[DATA EXCERPT]:
[Start of section]

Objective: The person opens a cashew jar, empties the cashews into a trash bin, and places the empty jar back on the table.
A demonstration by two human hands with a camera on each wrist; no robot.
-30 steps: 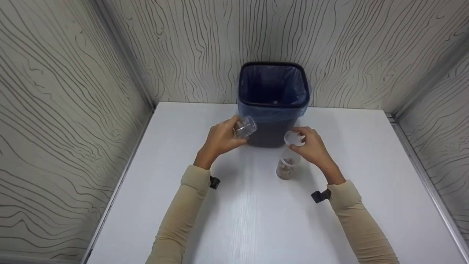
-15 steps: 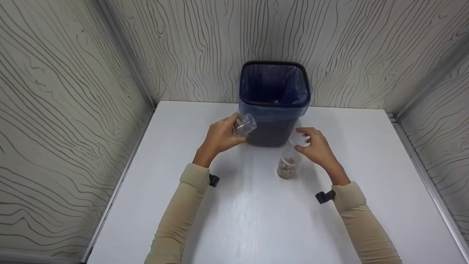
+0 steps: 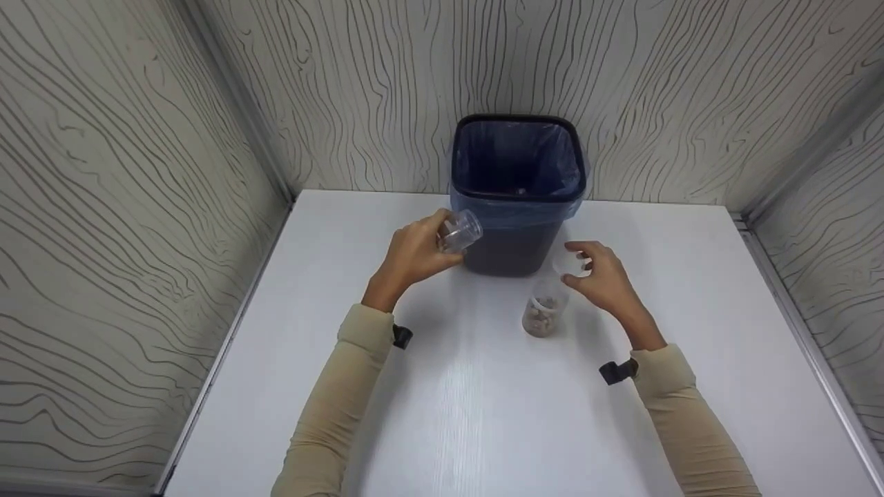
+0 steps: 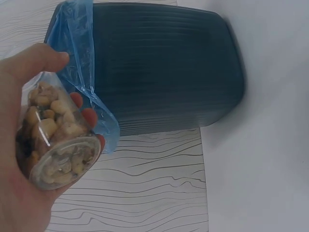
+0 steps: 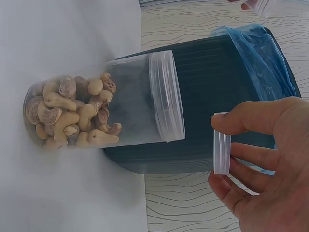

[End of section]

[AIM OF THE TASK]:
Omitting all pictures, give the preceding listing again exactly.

[EXERCISE RESULT]:
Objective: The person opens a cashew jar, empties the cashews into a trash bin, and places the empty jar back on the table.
A demonstration by two human hands with a camera on each wrist; no robot.
-30 steps: 
-15 steps: 
+0 steps: 
+0 steps: 
+0 steps: 

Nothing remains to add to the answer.